В Арт-галерее Ельцин Центра 23 сентября прошла лекция петербургского фотографа, историка фотографии Игоря Лебедева.
Продолжая исследование фотографической традиции на выставке «Новокузнецкая школа фотографии», он рассказал о советском периоде в ленинградской фотографии, о ряде направлений деятельности фотографов, проходивших вне рамок, определяемых официальной политикой СССР в области массовой коммуникаций и культуры.
– Вы говорили о советском периоде в ленинградской фотографии. В чем ее главное отличие от всех остальных?
– Неформальная фотография делилась на несколько направлений. Документальная фотография, в отличие от того, что снимали репортеры для газет, представляла собой не ретушированное отображение повседневности. Ни парадов, ни праздников, ни великих достижений. Только реальность и то, как чувствует себя человек в этой реальности. Ленинград сам по себе прекрасная иллюстрация. Человек, прибывший в Ленинград, оказывался на Невском проспекте, видел Петропавловскую крепость, Эрмитаж, Дворцовую площадь – ему открывалась вся парадная красота. Но стоило ему свернуть во двор, он видел обшарпанные стены, разрушающуюся архитектуру, развешенное белье, как в любом другом городе – то, что видели только свои. Этот конфликт лица и изнанки был очень разительным. Чем дальше уходишь от центра, тем более это становится очевидным. Например, Васильевский остров, который находится в центре города, сразу же за зданием Биржи с Ростральными колоннами, то есть видовой открыткой Ленинграда того времени, вдруг представал кучей помоек. Некой тоской по прекрасной эпохе, но не Советского Союза, не Ленинграда, а того имперского Санкт-Петербурга, каким он был когда-то. Вообще город очень хорошо сохранил следы 20-30-х годов, к которым прибавлялось время блокады. Эту энергетику он серьезно аккумулировал. А неформальные фотографы ее снимали.
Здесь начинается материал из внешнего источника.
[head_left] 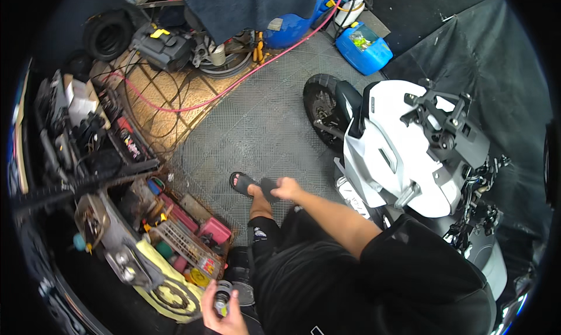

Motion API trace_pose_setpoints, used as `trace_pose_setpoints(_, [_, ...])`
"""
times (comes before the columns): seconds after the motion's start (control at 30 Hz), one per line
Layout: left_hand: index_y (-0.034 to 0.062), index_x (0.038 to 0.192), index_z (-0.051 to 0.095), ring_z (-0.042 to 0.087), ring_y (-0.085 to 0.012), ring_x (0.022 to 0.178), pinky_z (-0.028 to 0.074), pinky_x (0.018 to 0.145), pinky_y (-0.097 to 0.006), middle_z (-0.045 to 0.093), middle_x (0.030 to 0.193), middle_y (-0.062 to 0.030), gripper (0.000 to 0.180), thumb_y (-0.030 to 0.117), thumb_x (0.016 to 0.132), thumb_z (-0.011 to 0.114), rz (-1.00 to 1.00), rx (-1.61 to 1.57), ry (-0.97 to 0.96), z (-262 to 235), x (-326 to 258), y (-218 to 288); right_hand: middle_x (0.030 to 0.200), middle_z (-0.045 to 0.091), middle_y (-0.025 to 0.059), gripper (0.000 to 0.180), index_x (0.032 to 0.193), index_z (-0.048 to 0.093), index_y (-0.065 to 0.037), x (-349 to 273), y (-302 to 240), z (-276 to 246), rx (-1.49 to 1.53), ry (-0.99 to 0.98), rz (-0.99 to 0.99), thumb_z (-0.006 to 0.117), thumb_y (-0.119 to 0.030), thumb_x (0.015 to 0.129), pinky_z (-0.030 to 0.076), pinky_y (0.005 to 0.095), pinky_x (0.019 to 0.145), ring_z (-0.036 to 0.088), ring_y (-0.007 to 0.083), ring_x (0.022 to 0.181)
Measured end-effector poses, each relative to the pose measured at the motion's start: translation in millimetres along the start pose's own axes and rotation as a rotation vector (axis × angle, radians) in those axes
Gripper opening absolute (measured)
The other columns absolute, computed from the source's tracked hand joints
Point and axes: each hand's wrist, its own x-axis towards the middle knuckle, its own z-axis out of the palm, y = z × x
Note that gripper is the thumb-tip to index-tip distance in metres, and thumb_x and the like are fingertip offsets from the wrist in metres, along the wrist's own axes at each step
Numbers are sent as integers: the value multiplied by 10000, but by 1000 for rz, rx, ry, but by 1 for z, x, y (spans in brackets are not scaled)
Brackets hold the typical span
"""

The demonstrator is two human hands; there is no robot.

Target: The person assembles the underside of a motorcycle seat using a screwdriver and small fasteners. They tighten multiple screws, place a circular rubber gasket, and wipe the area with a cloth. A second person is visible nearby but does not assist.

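Observation:
My left hand (217, 318) is at the lower edge, its thumb and fingers closed around a small dark cylinder (222, 298) with a greyish round top and a yellow-green patch. What exactly the cylinder is does not show. Out in front of my body, my right hand (286, 189) has its fingers curled together above my sandalled feet. Whether anything sits inside those fingers is hidden. To the right stands a white motorcycle (383, 142), apart from my right hand. Beside my left hand lies a yellow cloth (153, 263) under a dark, round-patterned part.
Crowded shelves with a crate (184, 245) and pink boxes (215, 231) line the left. A pink hose (234, 85) crosses the grey tiled floor (245, 130). Toward the back are a blue container (363, 48), a black case (160, 45) and a tyre (108, 35).

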Motion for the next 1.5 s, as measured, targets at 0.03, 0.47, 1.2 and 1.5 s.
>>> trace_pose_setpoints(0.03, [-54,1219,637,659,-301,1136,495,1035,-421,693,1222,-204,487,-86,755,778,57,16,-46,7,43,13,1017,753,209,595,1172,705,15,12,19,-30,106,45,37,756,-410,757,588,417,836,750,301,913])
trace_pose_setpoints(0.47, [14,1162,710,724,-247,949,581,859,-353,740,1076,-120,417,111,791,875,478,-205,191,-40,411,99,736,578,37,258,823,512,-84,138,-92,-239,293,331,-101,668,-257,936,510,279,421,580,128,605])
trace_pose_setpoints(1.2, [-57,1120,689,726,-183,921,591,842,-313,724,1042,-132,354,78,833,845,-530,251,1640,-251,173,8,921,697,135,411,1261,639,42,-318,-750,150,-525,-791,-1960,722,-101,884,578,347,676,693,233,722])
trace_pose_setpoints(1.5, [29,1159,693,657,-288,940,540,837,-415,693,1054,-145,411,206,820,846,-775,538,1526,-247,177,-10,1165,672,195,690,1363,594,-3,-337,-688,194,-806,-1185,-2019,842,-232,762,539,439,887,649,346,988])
– Какие возможности у фотографии появились в 90-е?
– Можно сказать, что для фотографии был важен уже конец 70-х. Именно в это время стали происходить какие-то изменения, которые позволили неформальной фотографии выйти на уровень выставок именно в Ленинграде, потому что в Москве такого не было. Например, фотоклуб «Зеркало» был ориентирован на остросоциальную тематику – правдивую и современную. Туда не принимали людей, которые делают соцреалистическую фотографию мнимого благополучия. То, что произошло в перестройку, сильно изменило ситуацию. Начиная с 1985 года фотографы почувствовали, что можно снимать что угодно. И огромное количество людей, в том числе фотожурналистов, вдруг обратилось от хорошего к плохому. То есть все плохое, что было в этой жизни, попало в прессу, начало медленно ее заполнять, начался период чернухи, которая была отвратительна. Жизнь в 90-е не была легкой, но еще и усугублялась льющейся отовсюду чернухой. Все хотели сказать правду.
– Было чувство удовлетворения от свободы, от того, что наконец-то можно выразить себя?
– Были ожидания, которые можно было определить как свободу творчества – я могу делать все, меня никто не остановит. В 80-е этого не было, но подъем был, появилось много художников в фотографии и все они вышли из неформальных групп или объединений. А вот неформальные документалисты впали в волну «чернушной» фотографии и поняли через пару лет, что снимать чернуху нет смысла. Многие ушли работать в газеты, кто-то вообще ушел из фотографии. Жизнь менялась с такой скоростью, что не успевали реагировать. Музей Бориса Ельцина показывает, что повседневность стала действием – митинги, акции, сопротивление – все это репортажная съемка. Личная жизнь обычного человека перестала интересовать фотографов. Мир начал меняться.
– Что изменилось, когда люди освободились от требований пропаганды и идеологии?
– Это была трагедия творческого человека. Когда все разрешено, нет смысла обращать внимание на что-то очень хорошее или очень плохое. Только на что-то интересное.
– Что вас впечатлило в Музее Ельцина, что заставило размышлять, что удивило?
– Та экспозиция, которую здесь открыли, хороша. Она работает с точками памяти, которые всегда были острыми и всегда требовали ответа. Это сравнительно современная история, которая говорит о том, что, находясь здесь и сейчас, ты понимаешь или пытаешься приблизиться к пониманию того, что было или могло быть. Плюс это огромное поле для размышлений о том, каким я был в это время. Человек не может смотреть на себя в зеркало и объективно судить о себе. А здесь ты смотришь фильмы прошлых лет и понимаешь: так выглядели в том году мои родители, а в этой хронике показано, как могли выглядеть мои бабушка и дедушка. Я вижу, чем они жили, какие вопросы ставили перед собой. Сам музей – причина для дискуссии, для обмена мнениями, для размышлений.